Bien, después de disipado el humo que duraba la feria, cuando la bulla se terminaba, la vida seguía su rumbo normal… lo mismo que la zona de tolerancia. esta era regenteada por el entonces jefe de la policía local. Todo marchaba con la calma chicha de Izamal, que precedía a la tormenta.
Sucede que un grupo de señoras, de las del “centro” cuchicheaban y chismeaban acerca de aquel lugar de perdición, mismo al que sus maridos, todos sin excepción, eran clientes frecuentes, organizaron un alboroto en contra de las pobres hetairas y del comandante llegando al grado de acudir a la llamada entonces “la Biblia” del yucateco, el único periódico de circulación numerosa en la entidad a exponer sus quejas sobre dicho escabroso tema (de verdad que hay gente que no tiene otra cosa que hacer más que joder al prójimo).
Al día siguiente, con grandes caracteres se podía leer en dicho diario “Trata de blancas en Izamal”. Gran alboroto y chismería en el pueblo –no creo haya gente más chismosa que la itzalana, dicho sea esto con la mejor intención y me incluyo–. Cuando el comandante, dueño del lugar, leyó el periódico, entró en pánico y de inmediato citó al Palacio en donde estaban sus oficinas a las personas “visibles” del lugar –los “invisibles, léase mayas, pues eso eran: invisibles–, y les explicó que aquello que publicó el diario eran puras mentiras y los invitó a acudir a la zona de tolerancia para que dieran fe de que aquello era una calumnia.

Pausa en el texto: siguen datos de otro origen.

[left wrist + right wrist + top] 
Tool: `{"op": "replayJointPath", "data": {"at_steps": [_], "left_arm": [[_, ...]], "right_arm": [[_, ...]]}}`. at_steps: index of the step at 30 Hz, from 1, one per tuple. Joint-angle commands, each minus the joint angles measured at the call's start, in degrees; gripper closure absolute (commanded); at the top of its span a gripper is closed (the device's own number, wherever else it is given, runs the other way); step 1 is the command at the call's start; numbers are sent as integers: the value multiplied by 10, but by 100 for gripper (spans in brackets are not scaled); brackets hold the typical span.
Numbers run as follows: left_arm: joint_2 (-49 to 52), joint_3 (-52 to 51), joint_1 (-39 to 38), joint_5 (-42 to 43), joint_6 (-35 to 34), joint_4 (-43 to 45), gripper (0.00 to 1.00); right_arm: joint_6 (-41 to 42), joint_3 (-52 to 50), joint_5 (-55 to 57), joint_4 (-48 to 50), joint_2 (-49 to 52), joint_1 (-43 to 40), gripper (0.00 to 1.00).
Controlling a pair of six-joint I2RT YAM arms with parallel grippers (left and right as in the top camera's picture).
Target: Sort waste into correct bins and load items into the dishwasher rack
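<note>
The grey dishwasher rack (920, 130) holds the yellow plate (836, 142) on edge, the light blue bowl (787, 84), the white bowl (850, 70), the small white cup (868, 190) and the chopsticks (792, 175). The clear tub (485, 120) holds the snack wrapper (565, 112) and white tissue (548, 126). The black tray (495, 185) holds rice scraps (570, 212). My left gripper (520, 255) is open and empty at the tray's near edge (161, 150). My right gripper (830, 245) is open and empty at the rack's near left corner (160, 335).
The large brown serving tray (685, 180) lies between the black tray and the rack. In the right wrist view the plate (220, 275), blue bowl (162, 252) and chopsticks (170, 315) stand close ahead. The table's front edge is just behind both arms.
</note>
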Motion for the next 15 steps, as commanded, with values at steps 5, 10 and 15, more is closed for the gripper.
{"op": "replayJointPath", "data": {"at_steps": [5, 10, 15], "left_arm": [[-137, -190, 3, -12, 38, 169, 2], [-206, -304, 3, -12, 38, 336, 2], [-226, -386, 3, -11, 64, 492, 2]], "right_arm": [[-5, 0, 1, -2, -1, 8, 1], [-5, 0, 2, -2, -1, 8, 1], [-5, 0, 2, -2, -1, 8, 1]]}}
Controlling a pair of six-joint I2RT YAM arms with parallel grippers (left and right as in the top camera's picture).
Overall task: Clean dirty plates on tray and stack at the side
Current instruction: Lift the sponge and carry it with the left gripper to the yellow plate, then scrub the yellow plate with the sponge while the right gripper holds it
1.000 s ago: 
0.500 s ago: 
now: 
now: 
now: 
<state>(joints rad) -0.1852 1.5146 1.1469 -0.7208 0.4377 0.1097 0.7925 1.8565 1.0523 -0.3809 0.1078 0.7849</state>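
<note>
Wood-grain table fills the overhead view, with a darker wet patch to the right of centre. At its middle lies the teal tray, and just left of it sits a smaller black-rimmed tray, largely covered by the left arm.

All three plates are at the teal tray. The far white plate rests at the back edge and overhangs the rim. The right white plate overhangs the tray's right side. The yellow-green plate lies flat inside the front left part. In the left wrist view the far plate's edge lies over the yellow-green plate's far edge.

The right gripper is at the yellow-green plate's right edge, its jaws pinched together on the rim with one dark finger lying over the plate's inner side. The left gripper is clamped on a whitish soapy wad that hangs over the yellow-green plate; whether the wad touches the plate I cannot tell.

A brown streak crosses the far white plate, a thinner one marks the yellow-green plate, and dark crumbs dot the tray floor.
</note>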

La comitiva llegó al non sancto lugar, y una a una las pupilas fueron siendo presentadas a los visibles del pueblo. Después de este pase de lista y que cada una de las suripantas regresó a su respectivo cuarto, el comandante exclamó con la seriedad que el caso requería: “¿Ya lo vieron?, nada más me quieren perjudicar, mírelas usted doctor –dijo a un visible– puras “atabacadas”, ninguna blanca, es una difamación eso de la “trata de blancas”.